SANO, TEMEROSO E INCRÉDULO.









     Quien escribe no padece ningún trastorno del sueño a causa del cambio de estación  ni siente preocupación alguna por los altos índices de concentración de polen. Duerme poco pero de un tirón. Tampoco le afecta en exceso, eso cree, el cambio de uso horario. Pertenece a una parte de la población española que todavía conserva la bendición de la suerte y que por si acaso toca madera cuantas veces pueda. El sujeto en cuestión es de los que disfruta en el soliloquio con observaciones del tipo “!Ánimo, has abierto los ojos de nuevo a otra primavera! Podríamos decir que posee los atributos de un sustantivo que en España se pelea honrosamente con el día a día, que se equivoca todas las veces que puede y que muy pocas veces después de haber metido la pata donde no lo llaman es capaz de disculparse.
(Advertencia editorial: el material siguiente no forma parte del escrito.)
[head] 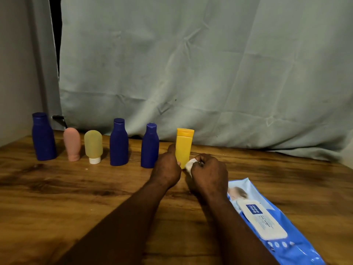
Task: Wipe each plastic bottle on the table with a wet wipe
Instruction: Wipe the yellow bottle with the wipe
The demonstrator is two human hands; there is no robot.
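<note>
Six plastic bottles stand in a row on the wooden table. From the left: a dark blue bottle, a pink tube, a pale yellow tube on its white cap, two more dark blue bottles, and a yellow bottle. My left hand grips the yellow bottle's lower part, thumb up its left side. My right hand holds a crumpled white wet wipe against the bottle's base on the right.
A blue pack of wet wipes with a white lid lies at the right, close to my right forearm. A pale green cloth hangs behind the bottles. The table's left edge meets a wall.
</note>
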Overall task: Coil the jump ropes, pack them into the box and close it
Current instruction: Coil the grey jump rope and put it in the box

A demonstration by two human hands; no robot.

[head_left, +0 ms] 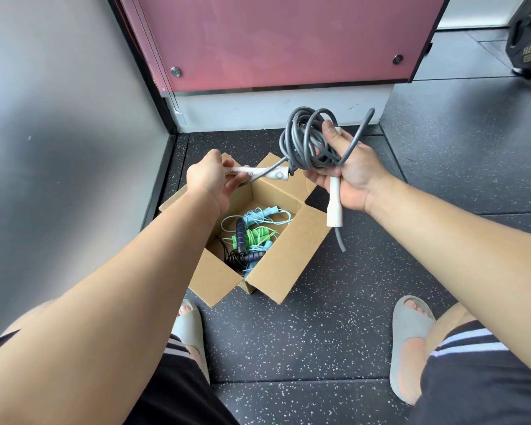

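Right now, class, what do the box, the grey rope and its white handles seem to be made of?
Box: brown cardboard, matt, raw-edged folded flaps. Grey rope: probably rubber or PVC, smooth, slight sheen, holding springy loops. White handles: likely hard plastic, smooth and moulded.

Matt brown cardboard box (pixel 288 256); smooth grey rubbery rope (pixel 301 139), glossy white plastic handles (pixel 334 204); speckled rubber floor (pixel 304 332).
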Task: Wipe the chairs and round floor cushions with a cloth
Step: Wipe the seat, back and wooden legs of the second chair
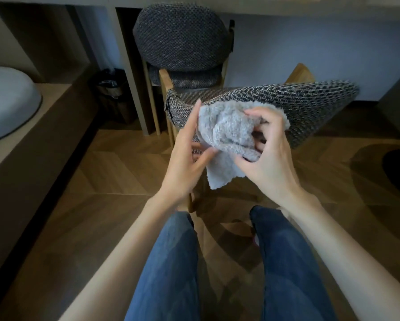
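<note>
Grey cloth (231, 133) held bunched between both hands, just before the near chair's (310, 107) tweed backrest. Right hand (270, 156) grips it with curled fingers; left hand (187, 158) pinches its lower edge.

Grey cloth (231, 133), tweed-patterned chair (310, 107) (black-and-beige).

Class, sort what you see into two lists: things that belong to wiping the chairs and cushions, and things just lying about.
For the job: cloth, held by left hand and right hand; near chair; far chair; pale round cushion.
Lying about: waste bin; desk; wooden floor.
</note>
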Motion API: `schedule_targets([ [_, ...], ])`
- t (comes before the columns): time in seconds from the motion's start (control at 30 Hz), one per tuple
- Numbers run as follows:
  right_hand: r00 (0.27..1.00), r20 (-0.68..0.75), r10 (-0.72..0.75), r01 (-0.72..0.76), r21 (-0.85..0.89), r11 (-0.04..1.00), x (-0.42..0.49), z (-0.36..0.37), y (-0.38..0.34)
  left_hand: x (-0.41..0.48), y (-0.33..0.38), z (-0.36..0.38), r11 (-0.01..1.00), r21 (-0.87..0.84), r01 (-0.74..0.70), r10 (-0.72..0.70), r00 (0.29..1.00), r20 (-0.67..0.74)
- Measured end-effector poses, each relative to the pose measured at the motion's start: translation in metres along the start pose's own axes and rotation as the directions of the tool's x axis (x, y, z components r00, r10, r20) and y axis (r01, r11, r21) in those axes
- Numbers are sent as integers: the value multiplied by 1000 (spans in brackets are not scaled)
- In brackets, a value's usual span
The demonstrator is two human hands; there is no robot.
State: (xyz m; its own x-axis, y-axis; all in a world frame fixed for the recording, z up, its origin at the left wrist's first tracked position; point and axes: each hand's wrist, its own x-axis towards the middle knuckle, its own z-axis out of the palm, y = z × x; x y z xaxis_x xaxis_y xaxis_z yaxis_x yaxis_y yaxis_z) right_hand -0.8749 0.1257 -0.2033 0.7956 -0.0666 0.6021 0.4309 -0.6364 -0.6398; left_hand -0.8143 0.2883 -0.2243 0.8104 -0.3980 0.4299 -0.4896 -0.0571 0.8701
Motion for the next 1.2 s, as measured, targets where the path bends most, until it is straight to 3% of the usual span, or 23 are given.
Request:
schedule_targets([
  [0.1, 999, 19, -51, 52, -42, 998, 22, -10, -7, 24, 7, -6, 934, 312, -175, 217, 971, -105],
  [0.17, 997, 8, -79, 79, -162, 984, 33, -13, -4, 35, 7, 0, 767, 590, -252, 367, 927, -80],
  [0.23, 993, -7, -120, 109, -371, 922, 34, -10, 3, 40, 3, 10, 676, 693, -253, 392, 919, -47],
  [0.33, 984, -52, -172, 100, -637, 764, 23, 3, 15, 44, -10, 20, 689, 683, -244, 387, 920, -62],
  [0.53, 931, -168, -324, 122, -694, 710, 18, 20, 41, 47, -38, 25, 717, 638, -282, 469, 871, -142],
  [0.67, 974, -126, -191, 69, -633, 771, -10, 34, 69, 27, -74, 33, 714, 643, -277, 411, 909, -65],
  [0.8, 995, -98, 34, -82, -540, 838, -32, 52, 98, 7, -109, 46, 783, 607, -133, 190, 981, -30],
  [1.03, 923, 70, 377, -294, -503, 813, -44, 74, 114, -13, -141, 58, 828, 539, 156, -188, 982, 6],
  [1.1, 929, 72, 363, -280, -505, 816, -44, 72, 106, -17, -136, 57, 859, 464, 218, -207, 975, -75],
  [1.2, 987, 16, 162, -140, -429, 892, -35, 63, 75, -28, -114, 49, 898, 412, 154, -33, 958, -285],
])
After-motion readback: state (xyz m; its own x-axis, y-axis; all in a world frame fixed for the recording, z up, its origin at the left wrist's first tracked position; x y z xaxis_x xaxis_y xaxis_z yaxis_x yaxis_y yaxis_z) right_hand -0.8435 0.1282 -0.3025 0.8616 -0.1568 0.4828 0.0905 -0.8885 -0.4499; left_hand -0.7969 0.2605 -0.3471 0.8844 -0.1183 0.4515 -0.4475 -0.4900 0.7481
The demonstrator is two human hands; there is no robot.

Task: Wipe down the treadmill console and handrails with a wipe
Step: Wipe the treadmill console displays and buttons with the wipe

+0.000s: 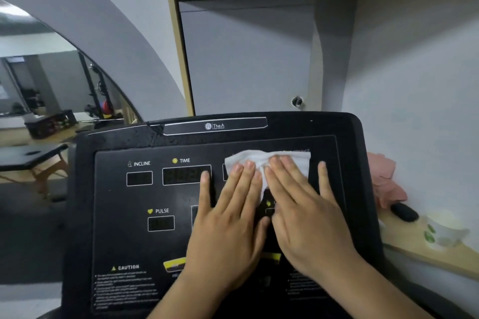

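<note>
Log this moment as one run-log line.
step: wiping console | left hand: flat on wipe | right hand: flat on wipe | area: upper right of panel | handrails: not visible

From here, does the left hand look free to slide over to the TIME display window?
Probably yes: the left hand lies flat on the black console, its little finger already touching the TIME display window, nothing between.

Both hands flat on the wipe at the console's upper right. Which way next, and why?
Probably slide the wipe left across the console: both hands, left and right, press it at the upper right, while the TIME, INCLINE and PULSE windows lie uncovered to the left.
</note>
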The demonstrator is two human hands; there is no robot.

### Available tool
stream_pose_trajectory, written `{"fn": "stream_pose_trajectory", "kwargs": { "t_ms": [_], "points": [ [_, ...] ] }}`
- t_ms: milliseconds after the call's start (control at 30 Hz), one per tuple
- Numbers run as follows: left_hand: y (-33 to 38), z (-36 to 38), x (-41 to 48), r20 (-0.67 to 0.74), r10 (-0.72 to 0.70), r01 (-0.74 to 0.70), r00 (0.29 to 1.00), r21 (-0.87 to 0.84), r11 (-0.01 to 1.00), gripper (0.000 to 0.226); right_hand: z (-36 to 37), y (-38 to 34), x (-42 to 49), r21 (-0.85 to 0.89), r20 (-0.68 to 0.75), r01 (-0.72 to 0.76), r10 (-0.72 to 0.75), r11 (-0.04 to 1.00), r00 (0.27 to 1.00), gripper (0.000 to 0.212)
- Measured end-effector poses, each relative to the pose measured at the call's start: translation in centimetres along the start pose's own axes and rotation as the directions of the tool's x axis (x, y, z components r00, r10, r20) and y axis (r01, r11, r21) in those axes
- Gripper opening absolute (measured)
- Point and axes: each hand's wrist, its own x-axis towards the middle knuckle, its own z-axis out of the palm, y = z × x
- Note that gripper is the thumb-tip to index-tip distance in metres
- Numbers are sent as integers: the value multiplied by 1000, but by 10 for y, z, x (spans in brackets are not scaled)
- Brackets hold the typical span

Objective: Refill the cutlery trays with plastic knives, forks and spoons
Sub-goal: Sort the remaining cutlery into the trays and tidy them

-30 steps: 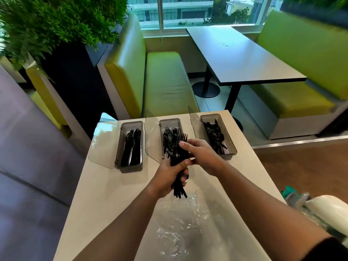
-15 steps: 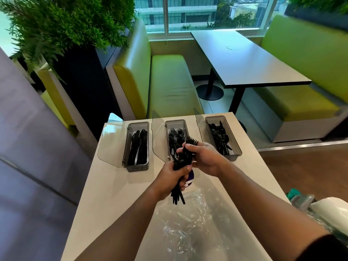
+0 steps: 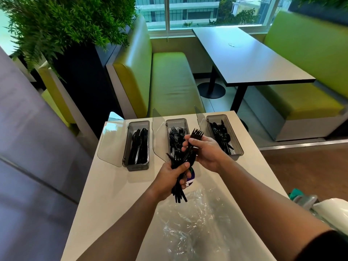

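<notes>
Three clear trays with open lids stand in a row at the far end of the white counter [image 3: 105, 194]. The left tray [image 3: 138, 165] holds black knives, the middle tray [image 3: 176, 123] black forks, the right tray [image 3: 233, 144] black spoons. My left hand [image 3: 172, 178] grips a bundle of black plastic forks [image 3: 178, 193] by the handles, just in front of the middle tray. My right hand [image 3: 206, 151] pinches a few of those forks [image 3: 196, 133] near their tines, which stick up over the middle tray.
A crumpled clear plastic bag [image 3: 194, 223] lies on the counter near me, with a small purple label [image 3: 192, 176] under my hands. White and green items [image 3: 316, 202] sit off the counter's right edge. Green booth seats and a dark table [image 3: 244, 59] lie beyond.
My right hand has lifted a few forks up out of the bundle, so their tines now stand higher over the middle tray. My left hand keeps its grip on the rest.
</notes>
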Motion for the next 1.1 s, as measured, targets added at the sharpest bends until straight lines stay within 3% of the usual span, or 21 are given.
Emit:
{"fn": "stream_pose_trajectory", "kwargs": {
  "t_ms": [67,233,300,400,500,700,900,1100],
  "points": [
    [-1,-1,2,6,5,-5,1000,20,1000,15,3,1,-1,0,6,4,-4,1000,1000,19],
    [-3,-9,2,-13,6,-5,1000,116,993,13,4,-14,14,77,-165,167,-153,983,974,17],
    [-5,-12,3,-63,19,-8,998,167,986,14,3,-20,19,21,-193,212,-205,977,960,16],
    [-8,-16,7,-155,31,8,987,240,971,11,3,-19,18,-189,-112,206,-230,960,967,11],
    [-11,-20,12,-231,46,26,972,297,954,14,13,-9,10,-461,-27,186,-223,868,974,7],
    [-12,-23,16,-301,126,7,945,405,914,4,25,13,12,-718,87,200,-199,666,976,13],
    [-12,-27,17,-350,168,6,922,445,895,10,24,23,14,-808,90,170,-166,565,982,12],
    [-13,-23,19,-304,194,-7,932,524,852,29,31,28,2,-890,128,183,-155,418,980,30]
  ]
}}
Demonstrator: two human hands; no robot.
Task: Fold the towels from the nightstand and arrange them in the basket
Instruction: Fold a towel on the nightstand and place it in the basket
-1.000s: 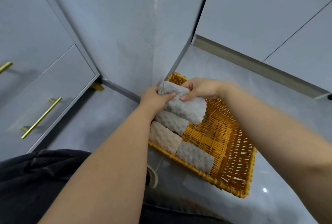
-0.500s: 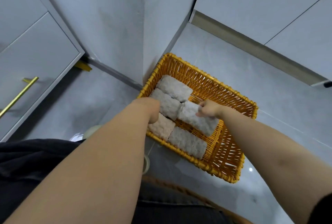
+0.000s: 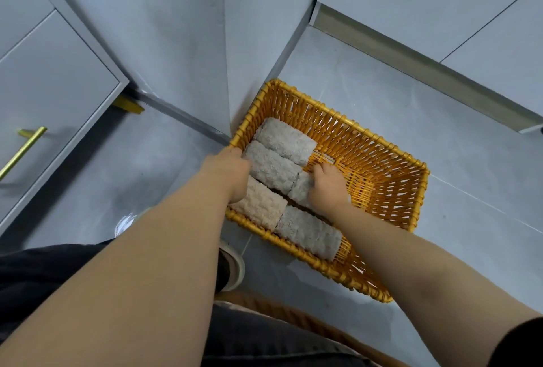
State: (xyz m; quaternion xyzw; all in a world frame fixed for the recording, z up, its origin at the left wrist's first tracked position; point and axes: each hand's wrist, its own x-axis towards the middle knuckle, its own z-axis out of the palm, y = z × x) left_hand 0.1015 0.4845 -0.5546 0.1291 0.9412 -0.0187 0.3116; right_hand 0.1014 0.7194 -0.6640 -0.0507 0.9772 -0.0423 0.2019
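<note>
Grey tiled floor [image 3: 382,96] is meeting grey walls. A drawer front with a brass handle [image 3: 23,149] is showing at far left. An orange wicker basket [image 3: 352,137] is sitting on the floor, its far-left corner pushed up against a projecting wall corner [image 3: 226,72].

Basket contents, five rolled towels:
- A far grey towel [image 3: 285,138] is lying along the far-left wall.
- A second grey towel [image 3: 271,168] is touching it on the near side.
- A cream towel [image 3: 261,205] is lying nearer again, against the near rim.
- A long grey towel [image 3: 308,233] is lying end to end with the cream one, to its right.
- A fifth towel [image 3: 301,187] is lying right of the second grey one, mostly covered.

The right hand [image 3: 329,187] is lying on top of the fifth towel, fingers curling over its far end and holding it low in the basket.

The left hand [image 3: 232,172] is reaching down at the left rim, against the ends of the second grey and cream towels. Its fingers are hidden, so its grip cannot be told.

A shoe [image 3: 232,266] is showing just beside the near rim.
</note>
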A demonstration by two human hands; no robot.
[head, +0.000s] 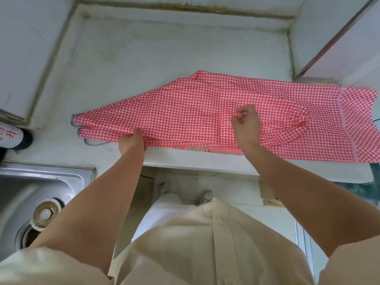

El sujeto básicamente disfruta y padece de los adjetivos  “sano” y “temeroso”. Es español sin comerlo ni beberlo  y alguna vez se ha planteado la situación inopinada y sin perjuicio de ser argentino, canadiense o mongol.
    Rayano al medio siglo, cosa que le parece increíble y que al mismo tiempo siente como un consuelo gracias al grado de incredulidad alcanzado, no se escandaliza por una sociedad en la que más del 28% de la población se encuentra al borde de la exclusión social, lo que viene a significar que uno de cada tres niños se halla en el límite de la pobreza, de la desnutrición; sin contar por supuesto a los que ya han rebasado esa línea imaginaria en la que las estadísticas siempre fallan.
   Al sujeto le gusta zapear, aunque cada día menos, y cuando se topa en el canal público con un programa llamado Master Chef se pregunta qué es un niño, niña, padre, madre, anciano, anciana, todos españoles, con hambre. Dirige toda su atención a la boca de su infierno y como un ventrílocuo pronuncia la palabra “infamia”.
  Tampoco se escandaliza cuando lee una entrevista a la periodista Pilar Urbano en la que cuanta que, gracias a que ella es miembro numerario del Opus Dei, pudo evitar que el difunto Don Adolfo Suárez le hiciese caso a su hija y terminara contando cosas como que el pastor alemán del Rey Juan Carlos intentase morderle la entrepierna durante el transcurso de una acalorada discusión entre ambos. El sujeto deduce que por encima de Suárez estuvo el rey y que por encima de este ahora está Dios. Sano, temeroso e incrédulo espera ver el extraño sueño del verano.